* [TASK TO CARRY OUT]: Should the listing contain images, exclude them; give the rest again exactly.

___ DATASET EXCERPT ___

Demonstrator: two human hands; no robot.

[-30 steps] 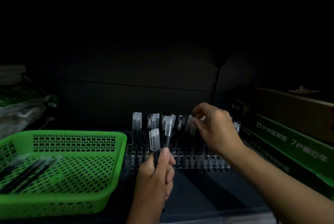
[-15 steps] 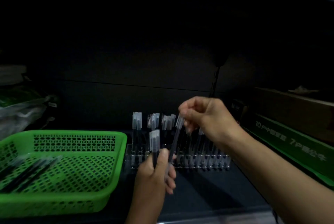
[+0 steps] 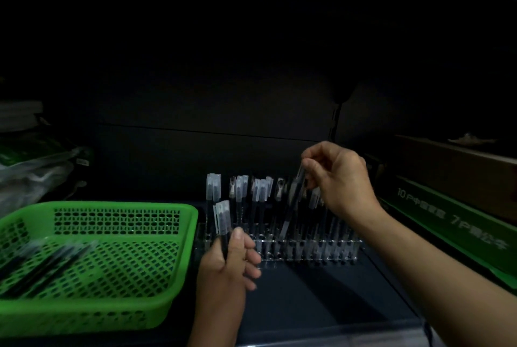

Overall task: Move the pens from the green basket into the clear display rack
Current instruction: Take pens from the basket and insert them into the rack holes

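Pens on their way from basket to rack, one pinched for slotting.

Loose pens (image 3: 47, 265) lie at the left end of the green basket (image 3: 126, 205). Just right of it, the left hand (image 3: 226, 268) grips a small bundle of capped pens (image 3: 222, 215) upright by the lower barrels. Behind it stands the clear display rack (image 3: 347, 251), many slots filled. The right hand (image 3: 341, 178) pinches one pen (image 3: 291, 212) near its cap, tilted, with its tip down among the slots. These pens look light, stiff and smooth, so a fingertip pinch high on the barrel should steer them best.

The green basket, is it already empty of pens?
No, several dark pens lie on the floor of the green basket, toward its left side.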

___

* [OUTPUT BELOW]:
Demonstrator: two human hands; no robot.

[-30 steps] 
[-15 steps] 
[+0 steps] 

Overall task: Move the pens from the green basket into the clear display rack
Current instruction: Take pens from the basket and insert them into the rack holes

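Pens on their way from basket to rack, one pinched for slotting.

Loose pens (image 3: 47, 265) lie at the left end of the green basket (image 3: 126, 205). Just right of it, the left hand (image 3: 226, 268) grips a small bundle of capped pens (image 3: 222, 215) upright by the lower barrels. Behind it stands the clear display rack (image 3: 347, 251), many slots filled. The right hand (image 3: 341, 178) pinches one pen (image 3: 291, 212) near its cap, tilted, with its tip down among the slots. These pens look light, stiff and smooth, so a fingertip pinch high on the barrel should steer them best.

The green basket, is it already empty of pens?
No, several dark pens lie on the floor of the green basket, toward its left side.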

This answer is now complete.